– W każdym kolejnym miesiącu osiągamy wzrost sprzedaży gadżetów związanych z turniejem. Marzec był lepszy od lutego, a kwiecień od marca – przyznaje Artur Mikołajko, prezes Intersportu, który będzie miał wyłączność na sprzedaż produktów z logo turnieju na stadionach i w tzw. strefach kibica.
Handel takimi artykułami, jak przyznaje szef Intersportu, zapewnia obecnie kilka procent obrotów, które w kwietniu wyniosły łącznie 16,2 mln zł (wzrost rok do roku o 7,7 proc.). Podkreśla, że główna sprzedaż jest spodziewana jednak dopiero w czerwcu. – Liczymy na duże obroty. Jednak będzie to dość krótki okres, w którym ważna będzie też pogoda – dodaje. Nie chce natomiast podawać szacunków, podkreślając że spółka nie publikowała prognoz.

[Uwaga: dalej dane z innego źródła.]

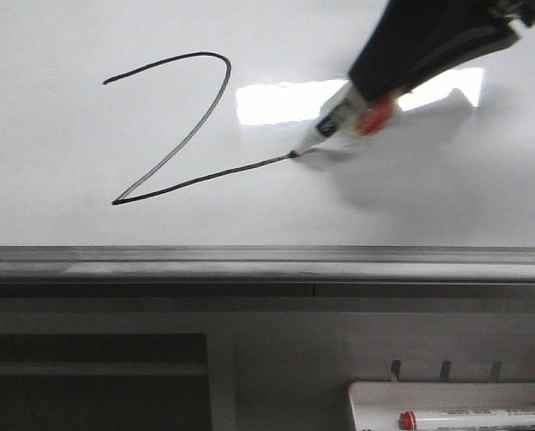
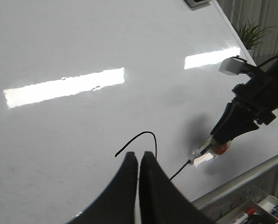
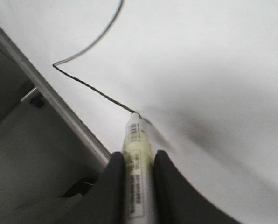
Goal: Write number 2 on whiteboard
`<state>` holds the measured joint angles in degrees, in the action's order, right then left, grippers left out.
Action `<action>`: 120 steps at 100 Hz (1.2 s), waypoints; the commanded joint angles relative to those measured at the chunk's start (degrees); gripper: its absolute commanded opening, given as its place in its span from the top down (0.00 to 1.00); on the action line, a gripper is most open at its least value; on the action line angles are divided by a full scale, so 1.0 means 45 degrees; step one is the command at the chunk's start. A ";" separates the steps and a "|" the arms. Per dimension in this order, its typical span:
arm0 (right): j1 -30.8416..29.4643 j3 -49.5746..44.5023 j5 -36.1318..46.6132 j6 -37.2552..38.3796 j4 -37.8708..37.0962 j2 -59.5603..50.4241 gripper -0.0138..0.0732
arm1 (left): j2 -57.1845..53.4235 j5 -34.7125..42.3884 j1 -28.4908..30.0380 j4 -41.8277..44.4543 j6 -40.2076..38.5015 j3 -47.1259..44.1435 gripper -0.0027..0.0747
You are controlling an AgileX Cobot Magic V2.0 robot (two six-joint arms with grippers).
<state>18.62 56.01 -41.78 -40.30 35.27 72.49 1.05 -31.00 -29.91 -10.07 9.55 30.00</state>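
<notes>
Where the front view looks across the whiteboard (image 1: 61, 117), the number 2 (image 1: 173, 135) stands drawn in thin black line on its left and middle part — curved top, long diagonal, and a slanted base stroke that runs right to the tip of a marker (image 1: 335, 126). That marker, white-bodied with a red band, is held slanting by the right claw (image 1: 375, 94), which comes in from the upper right, its dark fingers closed around the barrel; the tip touches the board at the end of the base stroke. A bright rectangular reflection lies just behind the marker. Below the board's grey metal edge, at the lower right, a small white tray (image 1: 375, 395) holds a second marker with a red end (image 1: 474, 419). From the left wrist view, the left claw (image 2: 138, 161) has its two dark fingers pressed together with nothing between them, held apart from the board surface; beyond them part of the figure's curve shows, and the right claw with its marker appears further off near the board's edge. From the right wrist view, the two fingers clamp the marker's pale barrel on either side — its tip rests on the board at the end of the base stroke, with the grey edge running alongside.
</notes>
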 commanded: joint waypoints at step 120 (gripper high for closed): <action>0.8418 0.2603 0.1581 -0.7242 0.0376 -0.2086 0.91 | 0.9562 -0.9054 -0.0140 -0.6792 0.7968 0.7961 0.52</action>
<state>55.60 65.65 -39.50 -72.14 35.84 63.96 42.74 -72.03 -29.91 -35.99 44.58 63.89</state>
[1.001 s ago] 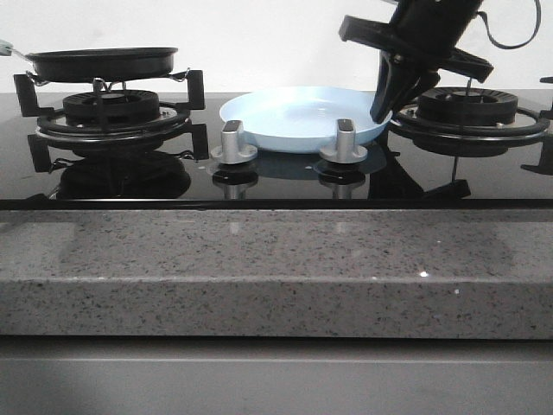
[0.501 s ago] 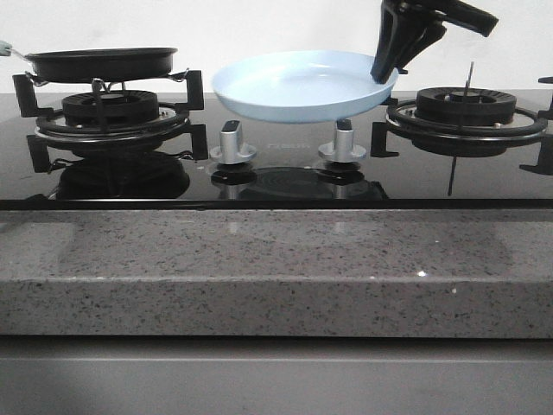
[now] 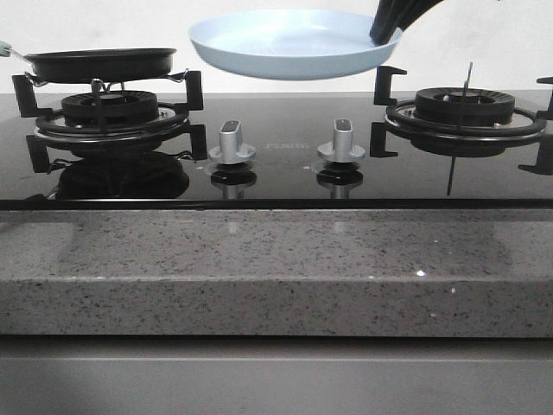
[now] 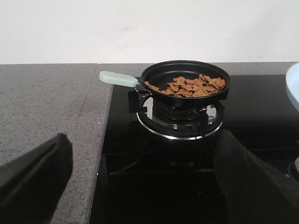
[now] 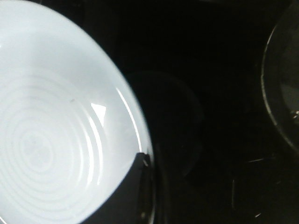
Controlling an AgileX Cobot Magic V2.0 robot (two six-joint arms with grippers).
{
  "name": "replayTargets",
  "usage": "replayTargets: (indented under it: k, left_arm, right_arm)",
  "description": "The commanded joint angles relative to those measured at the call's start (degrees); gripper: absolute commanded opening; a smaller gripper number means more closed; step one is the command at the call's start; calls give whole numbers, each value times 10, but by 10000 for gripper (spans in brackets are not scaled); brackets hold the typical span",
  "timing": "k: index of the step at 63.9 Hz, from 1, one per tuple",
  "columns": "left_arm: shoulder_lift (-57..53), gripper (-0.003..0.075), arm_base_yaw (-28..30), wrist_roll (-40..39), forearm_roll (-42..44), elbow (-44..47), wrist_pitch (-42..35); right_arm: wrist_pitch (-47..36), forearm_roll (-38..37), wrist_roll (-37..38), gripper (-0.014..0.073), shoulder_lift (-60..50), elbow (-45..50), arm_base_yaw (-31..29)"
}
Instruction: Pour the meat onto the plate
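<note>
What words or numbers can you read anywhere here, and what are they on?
Faint print on the black glass stovetop, between the two silver knobs: too small and blurred to read.
Pale blue plate, held up by the right gripper: no writing.
Black pan with the meat: no writing visible.
Nothing else shows any text.

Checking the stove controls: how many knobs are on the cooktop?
2. Both sit side by side at the front middle of the cooktop, between the burners: left knob and right knob, under the lifted plate.
</note>
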Motion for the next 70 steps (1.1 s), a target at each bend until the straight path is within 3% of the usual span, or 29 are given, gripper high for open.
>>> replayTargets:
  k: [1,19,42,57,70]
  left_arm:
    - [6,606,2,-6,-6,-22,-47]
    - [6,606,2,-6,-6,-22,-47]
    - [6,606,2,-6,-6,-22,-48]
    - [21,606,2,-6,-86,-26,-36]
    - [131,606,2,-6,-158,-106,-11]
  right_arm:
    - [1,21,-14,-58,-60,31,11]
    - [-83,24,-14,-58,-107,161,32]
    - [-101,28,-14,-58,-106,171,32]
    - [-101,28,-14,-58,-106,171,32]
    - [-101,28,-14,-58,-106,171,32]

Mikołajko przyznaje jedynie, że sprzedaż produktów z logo turnieju w sklepach (jest ich teraz 31), powinna stanowić wówczas około 10 proc. przychodów tych placówek. – Do tego dojdzie jeszcze sprzedaż w utworzonych dodatkowo kolejnych około 30 specjalnych punktach na terenie stadionów i stref kibica – dodaje Mikołajko. To będzie dla firmy duże przedsięwzięcie związane choćby z okresowym zatrudnieniem około 500 osób.